== Data shown

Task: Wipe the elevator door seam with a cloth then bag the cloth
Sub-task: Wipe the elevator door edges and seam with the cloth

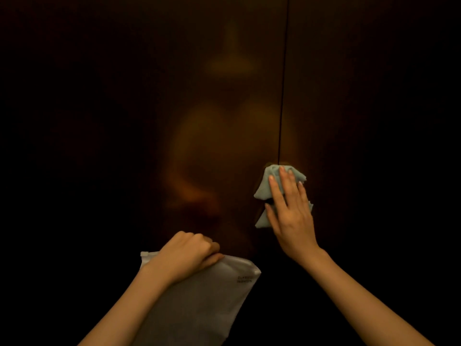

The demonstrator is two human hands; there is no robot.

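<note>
A dark vertical door seam (283, 96) runs down the dim brown elevator door (149, 121). My right hand (290, 211) presses a crumpled pale blue-grey cloth (263, 188) flat against the door over the seam, fingers straight and spread. The cloth shows above and to the left of the palm; the rest is hidden under the hand. Lower left, my left hand (189, 255) grips a frosted white zip bag (207, 295) by its upper edge, fingers curled round it. The bag hangs slanted down toward me.
The door fills the whole view and is dimly lit, with a blurred warm reflection of a person (224, 151) in its middle. Both forearms reach in from the bottom edge.
</note>
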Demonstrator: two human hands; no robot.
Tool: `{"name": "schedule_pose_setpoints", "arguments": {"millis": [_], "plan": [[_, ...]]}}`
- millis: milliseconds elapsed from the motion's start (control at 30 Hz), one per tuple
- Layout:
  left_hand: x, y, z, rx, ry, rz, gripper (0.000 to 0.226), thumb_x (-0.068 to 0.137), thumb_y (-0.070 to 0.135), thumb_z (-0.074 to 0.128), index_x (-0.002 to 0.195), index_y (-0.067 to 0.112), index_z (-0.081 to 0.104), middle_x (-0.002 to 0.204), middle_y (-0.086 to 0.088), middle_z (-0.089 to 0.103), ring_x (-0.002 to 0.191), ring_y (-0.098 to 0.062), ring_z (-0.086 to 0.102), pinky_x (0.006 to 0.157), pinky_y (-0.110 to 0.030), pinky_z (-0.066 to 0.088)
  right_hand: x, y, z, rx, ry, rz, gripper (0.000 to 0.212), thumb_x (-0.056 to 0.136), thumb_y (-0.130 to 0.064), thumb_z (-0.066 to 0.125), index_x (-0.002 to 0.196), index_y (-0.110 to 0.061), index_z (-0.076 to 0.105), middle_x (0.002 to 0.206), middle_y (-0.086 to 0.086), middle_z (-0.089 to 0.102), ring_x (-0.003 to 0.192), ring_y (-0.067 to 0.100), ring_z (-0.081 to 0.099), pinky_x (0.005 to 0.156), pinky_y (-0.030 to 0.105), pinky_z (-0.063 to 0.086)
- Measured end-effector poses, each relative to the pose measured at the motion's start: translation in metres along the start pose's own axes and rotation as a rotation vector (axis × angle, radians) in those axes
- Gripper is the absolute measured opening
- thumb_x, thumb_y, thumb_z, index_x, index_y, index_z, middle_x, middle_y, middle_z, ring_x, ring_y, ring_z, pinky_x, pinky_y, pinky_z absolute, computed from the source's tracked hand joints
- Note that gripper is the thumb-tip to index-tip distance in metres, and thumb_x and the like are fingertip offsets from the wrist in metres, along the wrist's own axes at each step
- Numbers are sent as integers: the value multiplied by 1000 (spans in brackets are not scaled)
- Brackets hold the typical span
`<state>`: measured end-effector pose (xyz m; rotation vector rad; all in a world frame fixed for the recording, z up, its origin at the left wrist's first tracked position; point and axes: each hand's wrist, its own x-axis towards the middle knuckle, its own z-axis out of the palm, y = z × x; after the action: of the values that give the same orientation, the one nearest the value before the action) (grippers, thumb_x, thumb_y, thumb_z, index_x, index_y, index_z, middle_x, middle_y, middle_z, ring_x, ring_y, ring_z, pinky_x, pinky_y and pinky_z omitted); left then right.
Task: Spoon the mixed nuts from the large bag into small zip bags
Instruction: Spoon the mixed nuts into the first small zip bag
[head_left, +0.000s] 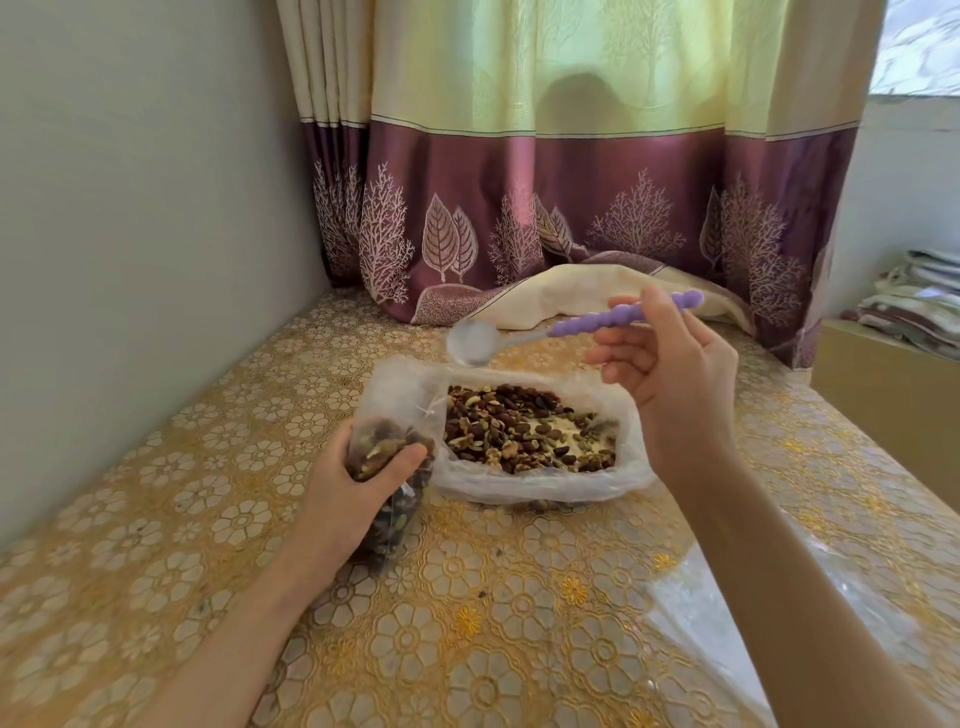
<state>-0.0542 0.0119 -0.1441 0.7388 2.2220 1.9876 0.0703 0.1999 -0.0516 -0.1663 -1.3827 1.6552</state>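
Note:
The large clear bag lies open on the table, with mixed nuts spread inside it. My left hand grips a small zip bag filled with nuts, just left of the large bag. My right hand holds a spoon by its purple beaded handle, raised above the far edge of the large bag. The spoon's metal bowl looks empty and points left.
The table wears a yellow floral cover and meets a grey wall on the left. A purple and yellow curtain hangs behind, its hem bunched on the table. A clear plastic sheet lies at the near right. Folded cloths sit at far right.

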Motion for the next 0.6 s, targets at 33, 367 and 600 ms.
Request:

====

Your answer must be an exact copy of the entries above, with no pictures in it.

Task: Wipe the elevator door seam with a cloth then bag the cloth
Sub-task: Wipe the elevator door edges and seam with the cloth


The demonstrator is two human hands; there is no robot.

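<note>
A dark vertical door seam (283, 96) runs down the dim brown elevator door (149, 121). My right hand (290, 211) presses a crumpled pale blue-grey cloth (263, 188) flat against the door over the seam, fingers straight and spread. The cloth shows above and to the left of the palm; the rest is hidden under the hand. Lower left, my left hand (189, 255) grips a frosted white zip bag (207, 295) by its upper edge, fingers curled round it. The bag hangs slanted down toward me.
The door fills the whole view and is dimly lit, with a blurred warm reflection of a person (224, 151) in its middle. Both forearms reach in from the bottom edge.
</note>
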Demonstrator: two human hands; no robot.
Tool: `{"name": "schedule_pose_setpoints", "arguments": {"millis": [_], "plan": [[_, ...]]}}`
- millis: milliseconds elapsed from the motion's start (control at 30 Hz), one per tuple
- Layout:
  left_hand: x, y, z, rx, ry, rz, gripper (0.000 to 0.226), thumb_x (-0.068 to 0.137), thumb_y (-0.070 to 0.135), thumb_z (-0.074 to 0.128), index_x (-0.002 to 0.195), index_y (-0.067 to 0.112), index_z (-0.081 to 0.104), middle_x (-0.002 to 0.204), middle_y (-0.086 to 0.088), middle_z (-0.089 to 0.103), ring_x (-0.002 to 0.191), ring_y (-0.098 to 0.062), ring_z (-0.086 to 0.102), pinky_x (0.006 to 0.157), pinky_y (-0.110 to 0.030), pinky_z (-0.066 to 0.088)
  right_hand: x, y, z, rx, ry, rz, gripper (0.000 to 0.212), thumb_x (-0.056 to 0.136), thumb_y (-0.130 to 0.064), thumb_z (-0.066 to 0.125), index_x (-0.002 to 0.196), index_y (-0.110 to 0.061), index_z (-0.076 to 0.105), middle_x (0.002 to 0.206), middle_y (-0.086 to 0.086), middle_z (-0.089 to 0.102), ring_x (-0.003 to 0.192), ring_y (-0.067 to 0.100), ring_z (-0.081 to 0.099), pinky_x (0.005 to 0.156), pinky_y (-0.030 to 0.105), pinky_z (-0.063 to 0.086)
- Measured end-effector poses, each relative to the pose measured at the motion's start: translation in metres along the start pose's own axes and rotation as a rotation vector (axis × angle, radians) in those axes
- Gripper is the absolute measured opening
- thumb_x, thumb_y, thumb_z, index_x, index_y, index_z, middle_x, middle_y, middle_z, ring_x, ring_y, ring_z, pinky_x, pinky_y, pinky_z absolute, computed from the source's tracked hand joints
- Note that gripper is the thumb-tip to index-tip distance in metres, and thumb_x and the like are fingertip offsets from the wrist in metres, along the wrist's own axes at each step
- Numbers are sent as integers: the value multiplied by 1000 (spans in brackets are not scaled)
- Brackets hold the typical span
`<state>`: measured end-effector pose (xyz m; rotation vector rad; all in a world frame fixed for the recording, z up, its origin at the left wrist's first tracked position; point and axes: each hand's wrist, its own x-axis towards the middle knuckle, its own z-axis out of the palm, y = z × x; after the action: of the values that give the same orientation, the one nearest the value before the action) (grippers, thumb_x, thumb_y, thumb_z, index_x, index_y, index_z, middle_x, middle_y, middle_z, ring_x, ring_y, ring_z, pinky_x, pinky_y and pinky_z omitted); left then right.
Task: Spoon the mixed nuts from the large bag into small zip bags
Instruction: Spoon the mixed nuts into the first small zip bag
[head_left, +0.000s] 
<state>-0.0542 0.0119 -0.1441 0.7388 2.2220 1.9876 0.0703 0.1999 -0.0516 -0.1663 -1.3827 1.6552</state>
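Note:
The large clear bag lies open on the table, with mixed nuts spread inside it. My left hand grips a small zip bag filled with nuts, just left of the large bag. My right hand holds a spoon by its purple beaded handle, raised above the far edge of the large bag. The spoon's metal bowl looks empty and points left.
The table wears a yellow floral cover and meets a grey wall on the left. A purple and yellow curtain hangs behind, its hem bunched on the table. A clear plastic sheet lies at the near right. Folded cloths sit at far right.
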
Motion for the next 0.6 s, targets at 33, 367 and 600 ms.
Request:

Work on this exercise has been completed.